> **What to do**: For this exercise, restate word for word only the lines from the first line of the data to the line containing "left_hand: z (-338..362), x".

*** Opening Information supplied ***

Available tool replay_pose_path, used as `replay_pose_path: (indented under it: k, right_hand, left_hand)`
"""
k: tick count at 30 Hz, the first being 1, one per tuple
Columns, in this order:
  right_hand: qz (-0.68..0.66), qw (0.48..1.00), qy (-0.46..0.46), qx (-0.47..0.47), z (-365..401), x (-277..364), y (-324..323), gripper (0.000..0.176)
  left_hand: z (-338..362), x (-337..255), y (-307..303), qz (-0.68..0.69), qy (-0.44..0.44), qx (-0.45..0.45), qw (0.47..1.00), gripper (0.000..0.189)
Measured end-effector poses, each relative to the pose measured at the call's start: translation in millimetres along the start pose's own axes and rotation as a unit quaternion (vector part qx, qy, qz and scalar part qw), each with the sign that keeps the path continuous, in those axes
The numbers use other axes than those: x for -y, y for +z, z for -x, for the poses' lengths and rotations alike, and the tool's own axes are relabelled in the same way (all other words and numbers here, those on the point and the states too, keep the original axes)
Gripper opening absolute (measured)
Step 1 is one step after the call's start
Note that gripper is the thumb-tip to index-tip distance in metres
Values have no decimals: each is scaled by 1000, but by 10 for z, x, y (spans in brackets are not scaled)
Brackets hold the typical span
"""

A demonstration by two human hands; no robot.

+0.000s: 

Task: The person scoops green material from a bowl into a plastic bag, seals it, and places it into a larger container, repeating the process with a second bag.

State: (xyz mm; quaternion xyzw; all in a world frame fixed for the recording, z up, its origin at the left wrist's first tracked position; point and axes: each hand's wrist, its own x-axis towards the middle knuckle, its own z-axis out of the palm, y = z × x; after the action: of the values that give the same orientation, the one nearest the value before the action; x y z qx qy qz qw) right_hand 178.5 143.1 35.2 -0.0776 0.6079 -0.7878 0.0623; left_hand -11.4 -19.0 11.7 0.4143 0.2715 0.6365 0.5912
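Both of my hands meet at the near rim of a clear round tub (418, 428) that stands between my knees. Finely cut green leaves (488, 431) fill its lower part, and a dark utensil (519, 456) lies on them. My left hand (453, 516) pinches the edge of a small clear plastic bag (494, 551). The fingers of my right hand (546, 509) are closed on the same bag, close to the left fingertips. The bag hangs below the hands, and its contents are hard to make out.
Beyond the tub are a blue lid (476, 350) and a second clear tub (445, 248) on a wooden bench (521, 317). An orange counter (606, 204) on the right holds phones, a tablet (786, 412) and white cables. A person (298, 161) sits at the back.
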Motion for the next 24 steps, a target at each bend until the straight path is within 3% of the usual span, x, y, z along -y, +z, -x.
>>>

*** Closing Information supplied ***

> **Exercise answer**:
Available tool replay_pose_path, used as `replay_pose_path: (indented under it: k, right_hand, left_hand)`
"""
k: tick count at 30 Hz, the first being 1, one per tuple
Columns, in this order:
  right_hand: qz (-0.68..0.66), qw (0.48..1.00), qy (-0.46..0.46), qx (-0.47..0.47), z (-365..401), x (-277..364), y (-324..323), gripper (0.000..0.176)
  left_hand: z (-338..362), x (-337..255), y (-307..303), qz (-0.68..0.69), qy (-0.44..0.44), qx (-0.45..0.45), qw (0.47..1.00), gripper (0.000..0.189)

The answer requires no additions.